■ WHAT YOU NEED TO DO ■
Spot each line in the data below containing "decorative" and copy it.

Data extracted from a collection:
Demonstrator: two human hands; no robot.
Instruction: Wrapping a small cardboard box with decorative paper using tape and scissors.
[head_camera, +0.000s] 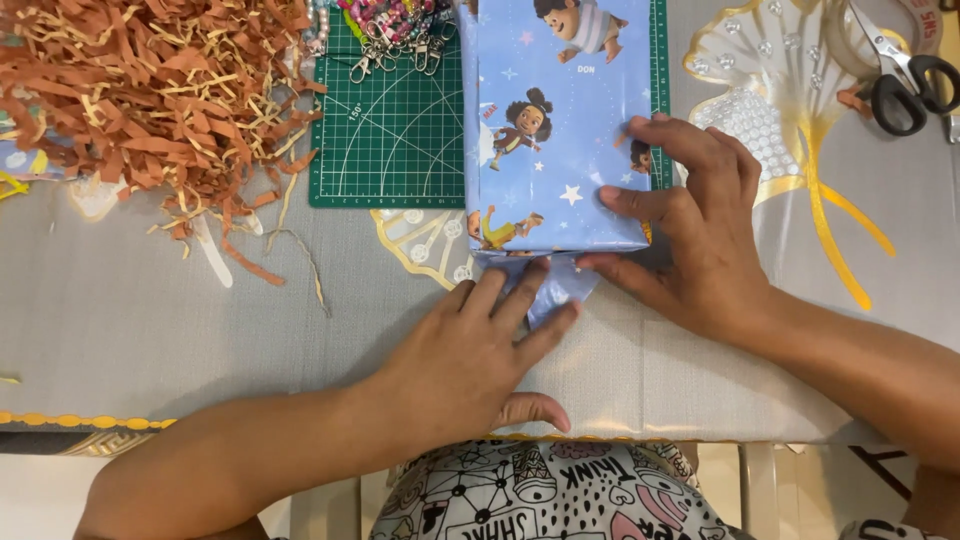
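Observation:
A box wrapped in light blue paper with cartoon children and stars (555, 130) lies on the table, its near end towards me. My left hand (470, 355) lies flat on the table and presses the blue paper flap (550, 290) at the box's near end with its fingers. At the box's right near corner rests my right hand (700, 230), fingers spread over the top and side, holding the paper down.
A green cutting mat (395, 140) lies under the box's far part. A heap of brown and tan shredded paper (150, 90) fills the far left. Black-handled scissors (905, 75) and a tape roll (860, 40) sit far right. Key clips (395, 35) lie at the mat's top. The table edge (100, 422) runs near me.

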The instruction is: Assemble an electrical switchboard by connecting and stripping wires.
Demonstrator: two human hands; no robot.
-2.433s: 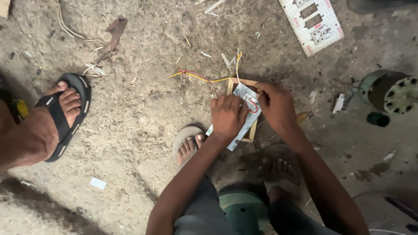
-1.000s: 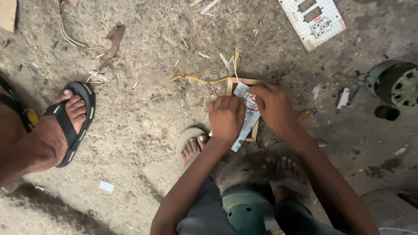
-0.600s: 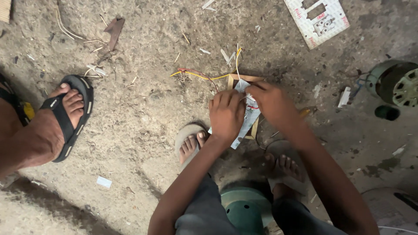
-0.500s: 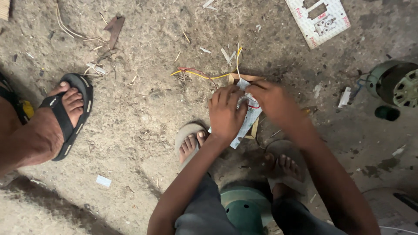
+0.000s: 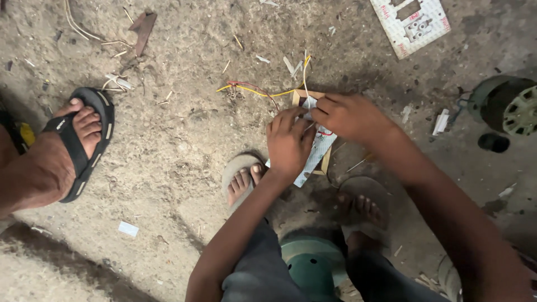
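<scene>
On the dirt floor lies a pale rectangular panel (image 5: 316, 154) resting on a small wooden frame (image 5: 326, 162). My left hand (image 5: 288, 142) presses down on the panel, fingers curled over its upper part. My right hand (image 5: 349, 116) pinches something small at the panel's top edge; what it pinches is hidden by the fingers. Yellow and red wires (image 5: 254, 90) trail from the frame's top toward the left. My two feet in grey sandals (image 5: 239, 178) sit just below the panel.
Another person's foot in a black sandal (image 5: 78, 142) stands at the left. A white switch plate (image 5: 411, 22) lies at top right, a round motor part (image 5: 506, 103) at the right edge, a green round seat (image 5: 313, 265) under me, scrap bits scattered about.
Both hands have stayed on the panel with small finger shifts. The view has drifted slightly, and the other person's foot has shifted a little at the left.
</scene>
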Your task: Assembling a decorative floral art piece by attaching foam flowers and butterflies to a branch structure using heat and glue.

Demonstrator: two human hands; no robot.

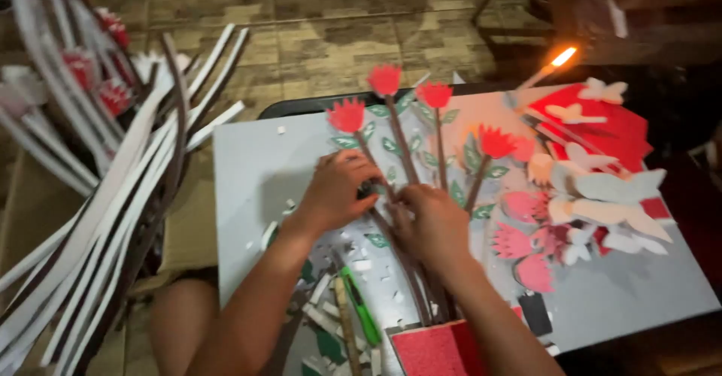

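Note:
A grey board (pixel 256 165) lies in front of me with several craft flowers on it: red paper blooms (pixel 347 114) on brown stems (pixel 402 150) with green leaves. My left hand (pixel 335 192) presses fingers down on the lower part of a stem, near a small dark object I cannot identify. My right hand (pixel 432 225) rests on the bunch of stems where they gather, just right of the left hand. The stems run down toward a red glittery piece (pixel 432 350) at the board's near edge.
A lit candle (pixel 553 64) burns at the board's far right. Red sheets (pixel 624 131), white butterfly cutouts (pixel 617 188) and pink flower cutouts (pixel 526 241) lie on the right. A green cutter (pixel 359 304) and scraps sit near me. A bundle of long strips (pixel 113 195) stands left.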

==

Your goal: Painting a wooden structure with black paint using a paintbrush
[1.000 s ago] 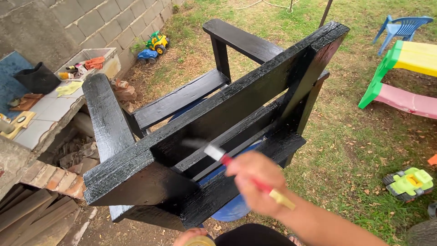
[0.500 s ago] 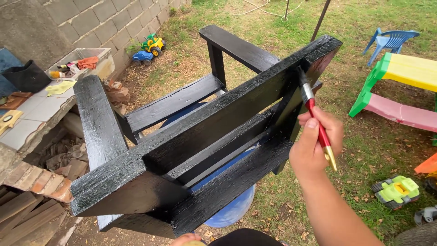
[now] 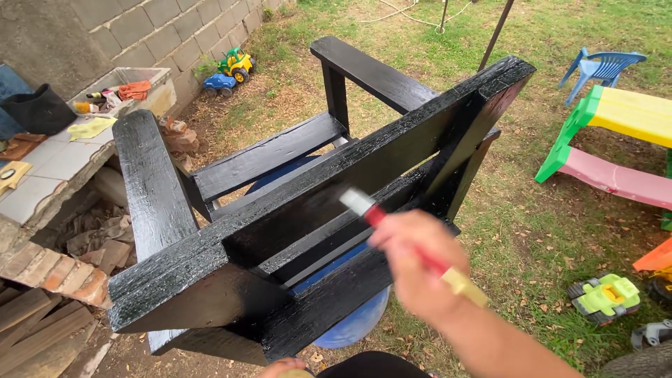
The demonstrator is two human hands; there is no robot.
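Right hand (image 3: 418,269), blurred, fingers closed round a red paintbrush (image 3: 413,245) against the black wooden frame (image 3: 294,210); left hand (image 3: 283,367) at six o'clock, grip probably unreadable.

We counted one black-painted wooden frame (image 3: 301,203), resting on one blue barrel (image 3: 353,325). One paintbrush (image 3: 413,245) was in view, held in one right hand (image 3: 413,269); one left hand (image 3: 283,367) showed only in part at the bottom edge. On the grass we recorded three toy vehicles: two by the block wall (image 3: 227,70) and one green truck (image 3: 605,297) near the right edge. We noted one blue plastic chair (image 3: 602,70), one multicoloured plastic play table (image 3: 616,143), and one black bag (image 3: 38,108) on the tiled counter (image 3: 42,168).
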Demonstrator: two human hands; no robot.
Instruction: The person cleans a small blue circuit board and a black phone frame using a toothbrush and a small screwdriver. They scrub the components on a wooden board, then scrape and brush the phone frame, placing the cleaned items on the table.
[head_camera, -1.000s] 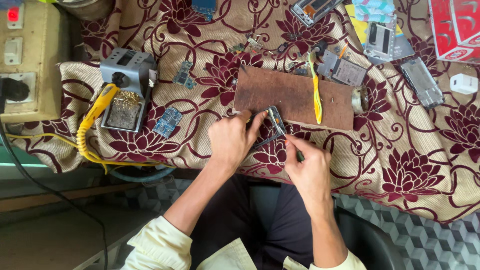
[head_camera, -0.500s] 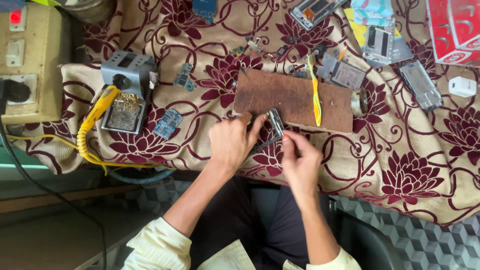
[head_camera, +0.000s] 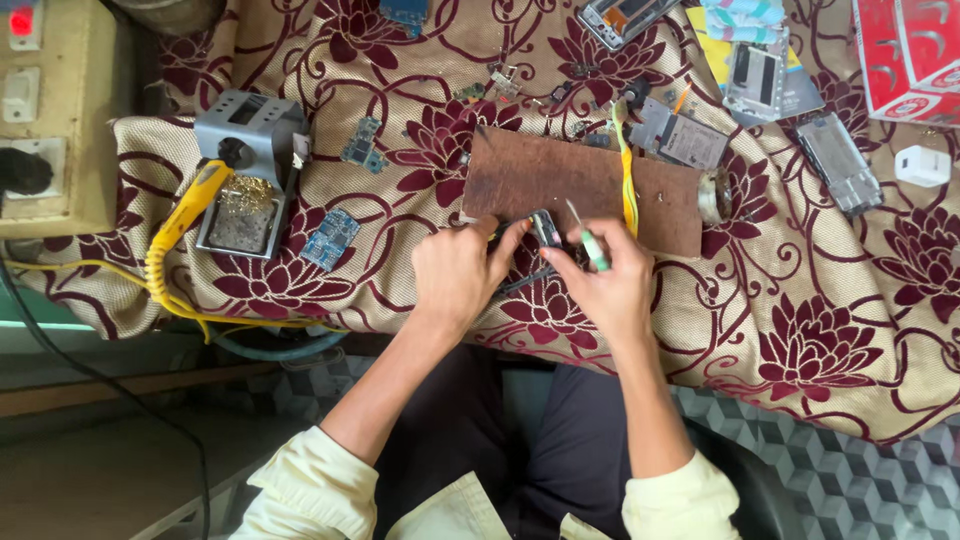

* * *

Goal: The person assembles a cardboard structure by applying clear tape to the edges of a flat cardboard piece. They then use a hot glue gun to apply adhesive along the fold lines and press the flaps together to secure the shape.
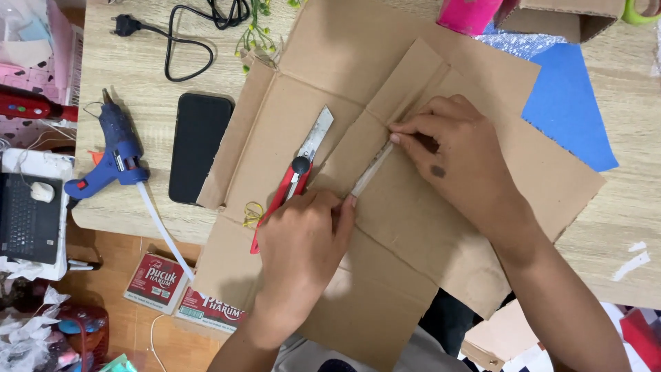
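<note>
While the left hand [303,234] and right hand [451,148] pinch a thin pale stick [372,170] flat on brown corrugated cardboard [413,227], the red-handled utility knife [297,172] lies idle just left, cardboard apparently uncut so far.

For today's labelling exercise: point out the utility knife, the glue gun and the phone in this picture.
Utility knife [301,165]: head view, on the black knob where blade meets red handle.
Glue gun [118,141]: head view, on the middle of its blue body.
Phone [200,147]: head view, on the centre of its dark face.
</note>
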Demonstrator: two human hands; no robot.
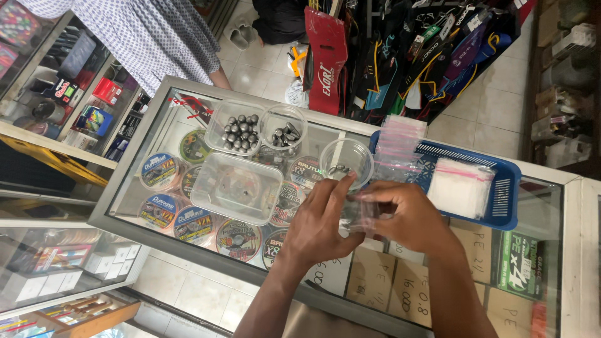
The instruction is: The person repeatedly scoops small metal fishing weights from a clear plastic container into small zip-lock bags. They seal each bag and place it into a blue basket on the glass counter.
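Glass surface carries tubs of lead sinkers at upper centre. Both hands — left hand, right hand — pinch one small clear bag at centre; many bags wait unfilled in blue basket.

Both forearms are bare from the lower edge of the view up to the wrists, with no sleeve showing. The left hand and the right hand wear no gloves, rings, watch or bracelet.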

■ COMPLETED TASK ■
Instruction: Wrapping a small cardboard box with decorative paper using tape and scissors.
Your task: Assembling a decorative floral art piece by attaching foam flowers and butterflies to a branch structure using heat and glue.

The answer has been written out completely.